La réserve de Satoshi représente environ 5,5 % de l'offre totale de 21 millions. Ces pièces sont restées intactes pendant plus de 15 ans. Dans un marché guidé par la rareté, cela crée un immense "puits d'approvisionnement permanent". En retirant effectivement plus d'un million de pièces de la circulation, Satoshi a involontairement créé un énorme tampon de liquidité. Si ces pièces étaient actives, le marché craindrait constamment un dump "cygne noir". Au lieu de cela, leur dormance prolongée agit comme un ancre économique, resserrant l'offre disponible et renforçant le récit de la rareté.

Alors que les pièces de Satoshi restent figées dans le temps, le paysage sous cette ligne se déplace violemment. Nous assistons à une transition de l'ère des "Mineurs Individuels" à l'ère des "Gardiens Institutionnels."

Le Bitcoin n'est plus seulement une expérience cypherpunk ; c'est un actif central détenu par :

  • États-nations : Le gouvernement américain et El Salvador.

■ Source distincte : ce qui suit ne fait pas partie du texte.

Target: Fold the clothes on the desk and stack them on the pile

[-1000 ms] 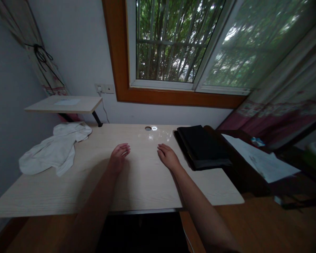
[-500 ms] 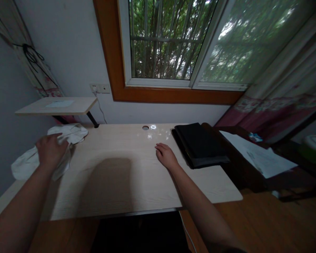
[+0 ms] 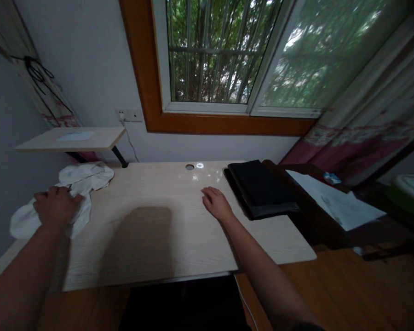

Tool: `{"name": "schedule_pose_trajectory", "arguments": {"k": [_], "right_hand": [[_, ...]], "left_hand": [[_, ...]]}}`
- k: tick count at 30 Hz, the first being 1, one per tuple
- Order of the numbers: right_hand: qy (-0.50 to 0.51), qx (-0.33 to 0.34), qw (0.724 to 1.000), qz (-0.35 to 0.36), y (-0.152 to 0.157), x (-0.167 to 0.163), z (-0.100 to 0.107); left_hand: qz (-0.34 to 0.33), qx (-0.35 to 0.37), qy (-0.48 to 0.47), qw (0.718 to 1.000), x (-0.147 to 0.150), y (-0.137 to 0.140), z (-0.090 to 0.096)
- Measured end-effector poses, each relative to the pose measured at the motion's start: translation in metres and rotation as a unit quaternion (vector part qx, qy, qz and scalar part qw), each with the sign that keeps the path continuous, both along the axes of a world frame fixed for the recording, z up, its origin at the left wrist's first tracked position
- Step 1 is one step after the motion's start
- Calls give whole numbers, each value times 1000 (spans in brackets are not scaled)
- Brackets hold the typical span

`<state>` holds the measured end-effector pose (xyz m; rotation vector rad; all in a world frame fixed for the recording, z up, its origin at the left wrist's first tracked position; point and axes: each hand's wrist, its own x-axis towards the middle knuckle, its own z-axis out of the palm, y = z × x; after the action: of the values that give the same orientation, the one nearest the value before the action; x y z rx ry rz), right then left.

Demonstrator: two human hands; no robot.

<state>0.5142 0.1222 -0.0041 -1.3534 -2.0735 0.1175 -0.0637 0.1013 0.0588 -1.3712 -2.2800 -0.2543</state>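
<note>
My left hand [image 3: 57, 206] lies over a crumpled white cloth [image 3: 86, 177] at the left end of the desk. Its thumb sticks out to the right, and its fingers are apart on the fabric. Part of the cloth is hidden beneath that hand, and its exact kind does not show. On the pale wooden desk [image 3: 141, 184], right of the middle, rests my right hand [image 3: 216, 203], fingers loosely stretched, holding nothing. A black folder-like stack [image 3: 262, 186] sits just to the right of it, apart from the fingers.
A small raised shelf [image 3: 103, 138] with a paper [image 3: 76, 136] on it stands at the back left, above the cloth. Past the desk's right side, a dark piece of furniture [image 3: 305, 225] carries white papers [image 3: 334, 202]. A cable hole [image 3: 190, 167] is near the back edge.
My left hand has come down and slightly left onto the cloth, its fingers now lying over it. The right hand stays in place on the desk.
</note>
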Motion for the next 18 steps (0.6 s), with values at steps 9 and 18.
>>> {"name": "schedule_pose_trajectory", "arguments": {"k": [9, 18], "right_hand": [[1, -3, 1000, 0, 1, 0, 0], [10, 0, 1000, 13, -1, 1, 2]], "left_hand": [[-109, 128, -99, 981, 19, 13, -7], [-387, 142, -193, 891, 126, 8, 16]]}}
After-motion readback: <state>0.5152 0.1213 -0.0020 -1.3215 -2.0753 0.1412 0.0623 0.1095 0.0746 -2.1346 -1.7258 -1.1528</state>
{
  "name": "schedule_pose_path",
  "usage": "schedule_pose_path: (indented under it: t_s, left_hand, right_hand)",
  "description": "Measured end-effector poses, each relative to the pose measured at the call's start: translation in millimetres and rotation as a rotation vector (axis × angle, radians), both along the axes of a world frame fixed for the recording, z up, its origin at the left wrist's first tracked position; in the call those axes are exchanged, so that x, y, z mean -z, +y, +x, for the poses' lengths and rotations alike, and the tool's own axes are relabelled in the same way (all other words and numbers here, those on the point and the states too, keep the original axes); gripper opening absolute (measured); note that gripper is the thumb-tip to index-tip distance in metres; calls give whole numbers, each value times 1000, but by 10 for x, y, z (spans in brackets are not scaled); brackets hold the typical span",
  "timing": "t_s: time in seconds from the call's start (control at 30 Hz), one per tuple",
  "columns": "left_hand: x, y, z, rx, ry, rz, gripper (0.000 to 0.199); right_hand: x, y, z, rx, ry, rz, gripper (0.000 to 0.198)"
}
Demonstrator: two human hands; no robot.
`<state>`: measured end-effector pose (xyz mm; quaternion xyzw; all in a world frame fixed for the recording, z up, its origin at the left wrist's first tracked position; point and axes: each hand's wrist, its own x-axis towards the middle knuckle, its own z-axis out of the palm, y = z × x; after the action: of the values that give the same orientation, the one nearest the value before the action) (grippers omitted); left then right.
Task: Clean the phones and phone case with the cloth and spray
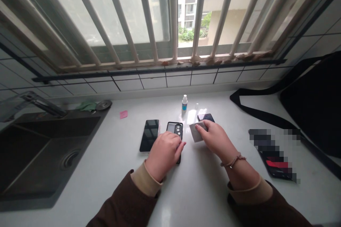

  • ETFs Institutionnels : BlackRock (IBIT) et Fidelity.

  • Entreprises Publiques : L'accumulation implacable de MicroStrategy.

  • Émetteurs de Stablecoins : Tether utilisant le BTC comme actif de réserve.

Le débat sur la décentralisation évolue vers un paradoxe complexe. Nous assistons à deux tendances apparemment contradictoires se produisant en même temps :

  1. Concentration Institutionnelle : Une portion massive de l'offre "active" est aspirée par une poignée d'entités (BlackRock, Coinbase, etc.), créant de nouveaux points de centralisation dans la couche de garde.

  2. Distribution de Détails : En même temps, le nombre d'adresses de portefeuille "non nulles" est à un niveau record. Le Bitcoin n'a jamais été aussi mondialement distribué parmi les individus.

Au fil des ans, le récit de qui "possède" le Bitcoin a évolué à travers quatre phases distinctes :

  1. 2009–2012 (L'ère Cypherpunk) : Principalement détenu par Satoshi et des amateurs ; considéré comme une expérience technique.

  2. 2013–2017 (L'ère de la vente au détail) : Dirigé par des premiers adoptants et des spéculateurs de détail ; considéré comme une monnaie alternative.

  3. 2018–2021 (L'ère de l'or numérique) : Des individus riches et des capital-risqueurs sont entrés ; considéré comme une réserve de valeur.

  4. 2022–Présent (L'ère de l'actif de réserve) : Wall Street et les États-nations dominent ; considéré comme un actif de réserve mondial et une couverture systémique.

La question est ; s'agit-il d'une maturation ou d'un risque systémique ?

Cette transition de la domination d'un fondateur anonyme à la domination des bilans d'entreprise soulève la question ultime pour la prochaine décennie : Est-ce un signe de maturation ou une nouvelle forme de risque systémique ?

D'une part, l'adoption institutionnelle fournit la légitimité et la liquidité nécessaires pour que le Bitcoin atteigne une capitalisation boursière de plusieurs trillions de dollars. D'autre part, si une seule entité comme BlackRock ou un gouvernement majeur peut influencer le réseau par le poids de la propriété (ou la pression réglementaire sur les gardiens), la vision originale de "Peer-to-Peer Electronic Cash" fait face à une nouvelle forme de menace.

Alors que les pièces de Satoshi restent immobiles, le reste du monde s'active pour décider qui possédera les morceaux restants de la part numérique. Des problèmes plus importants qui suscitent des inquiétudes apparaissent également, mais en attendant, nous avons cela à gérer.

Quel est votre avis sur cette question, faites-le moi savoir dans les commentaires.